Average: 4.8 (5 votes)
HollywoodChicago.com Oscarman rating: 5.0/5.0
Rating: 5.0/5.0

CHICAGO – Steven Soderbergh’s “Che” not only features one of the best recent performances by the excellent Benicio Del Toro but this challenging biopic, unlike any that has been made in years, is one of the best films of 2008.

Critics and audiences who are constantly lamenting the lack of filmmakers truly willing to take risks and provoke discussion should look no further than the two-part “Che”, opening as one experience in the “Roadshow Edition,” at the Landmark Century in Chicago today.

The multi-talented Soderbergh wants to provoke discussion with his complex recreation of what it was like to be in the company of Ernesto ‘Che’ Guevara. He doesn’t believe that the life of “Che” should be easily disposable entertainment and he has made a film that reflects that artistic mind-set.

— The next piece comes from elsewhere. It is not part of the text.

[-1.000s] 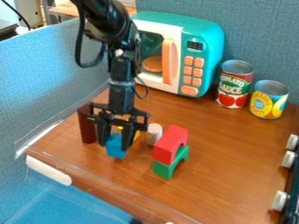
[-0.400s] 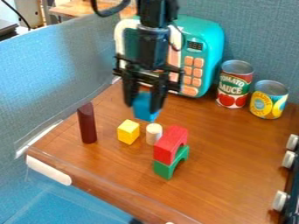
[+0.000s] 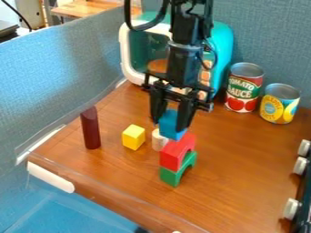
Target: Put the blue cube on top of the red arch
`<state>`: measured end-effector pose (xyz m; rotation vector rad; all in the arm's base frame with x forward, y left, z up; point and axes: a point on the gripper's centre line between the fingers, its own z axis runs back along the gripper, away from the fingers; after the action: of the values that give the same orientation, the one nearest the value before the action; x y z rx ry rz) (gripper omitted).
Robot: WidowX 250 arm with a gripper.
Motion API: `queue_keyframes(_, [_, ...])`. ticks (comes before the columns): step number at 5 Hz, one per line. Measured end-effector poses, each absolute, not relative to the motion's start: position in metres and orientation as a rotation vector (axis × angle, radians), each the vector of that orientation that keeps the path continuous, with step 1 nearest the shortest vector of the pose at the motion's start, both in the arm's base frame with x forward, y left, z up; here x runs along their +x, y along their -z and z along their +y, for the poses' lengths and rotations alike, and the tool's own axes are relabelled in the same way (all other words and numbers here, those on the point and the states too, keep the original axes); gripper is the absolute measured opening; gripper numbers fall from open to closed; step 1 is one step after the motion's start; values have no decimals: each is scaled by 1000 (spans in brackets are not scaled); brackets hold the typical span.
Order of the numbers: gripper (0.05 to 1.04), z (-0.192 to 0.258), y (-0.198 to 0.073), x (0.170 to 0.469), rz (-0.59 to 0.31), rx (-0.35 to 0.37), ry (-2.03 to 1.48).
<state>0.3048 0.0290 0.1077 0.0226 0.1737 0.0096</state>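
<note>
Blue cube (image 3: 171, 125) between 2 fingers of tool (image 3: 172, 127), gripped, above red arch (image 3: 177, 151).

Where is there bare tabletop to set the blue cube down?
Most room: the wooden tabletop between the red arch and white knobs, with the red can behind. A smaller patch lies between the yellow cube and the near edge. It is crowded at the red arch: green arch beneath, white cylinder beside, gripper and blue cube above.
</note>
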Motion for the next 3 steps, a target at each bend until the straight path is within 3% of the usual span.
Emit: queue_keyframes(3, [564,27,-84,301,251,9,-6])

Benicio Del Toro as Che and Catalina Sandino Moreno as Aleida Guevara in CHE directed by Steven Soderbergh
Benicio Del Toro as Che and Catalina Sandino Moreno as Aleida Guevara in Che directed by Steven Soderbergh
Photo credit: Daniel Daza

In one of the best performances of the year and one that should be in a lot more of the awards season discussion than it has been, Benicio Del Toro plays Guevara during the two most crucial parts of his life.

The first half of “Che,” sometimes referred to and shown as “The Argentine,” detailed Che’s arrival in Cuba and the overthrow of the Batista regime with Fidel Castro. We meet him on his way to Cuba, intercut with footage of a speech he gave at the UN at the height of his counter-culture fame. Che is presented as a natural leader, someone easy to get behind and follow, something many, many men did.

Che

The second half of the film, sometimes referred to as “Guerilla,” is the mirror image of the success and fame of the first half and details Che’s final days in Bolivia. After Castro was put in power, Che went to Bolivia to see if lightning would strike twice with another revolution. It didn’t and he died there.

Soderbergh is trying to recreate the experience of actually being in the presence of one of the most recognizable figures of the twentieth century. We see the revolutionary as pop icon during his visit to New York to speak to the United Nations but also as an average human being. We see Che in his biggest moments, but also in quiet ones with his fellow revolutionaries. Intellectual, romantic, doctor, leader, revolutionary, speaker - “Che” is one of the most multi-faceted portraits to ever grace the typically two-dimensional genre known as the biopic.

Soderbergh consciously avoids turning Che into a hero. In fact, it’s easy to read the two films as a commentary on the inevitable failure of what Che believed in, Marxism. The revolution that worked in Cuba failed miserably in Bolivia. This is not a hero’s story. But it is one of the most mesmerizing and accomplished works from one of our best directors.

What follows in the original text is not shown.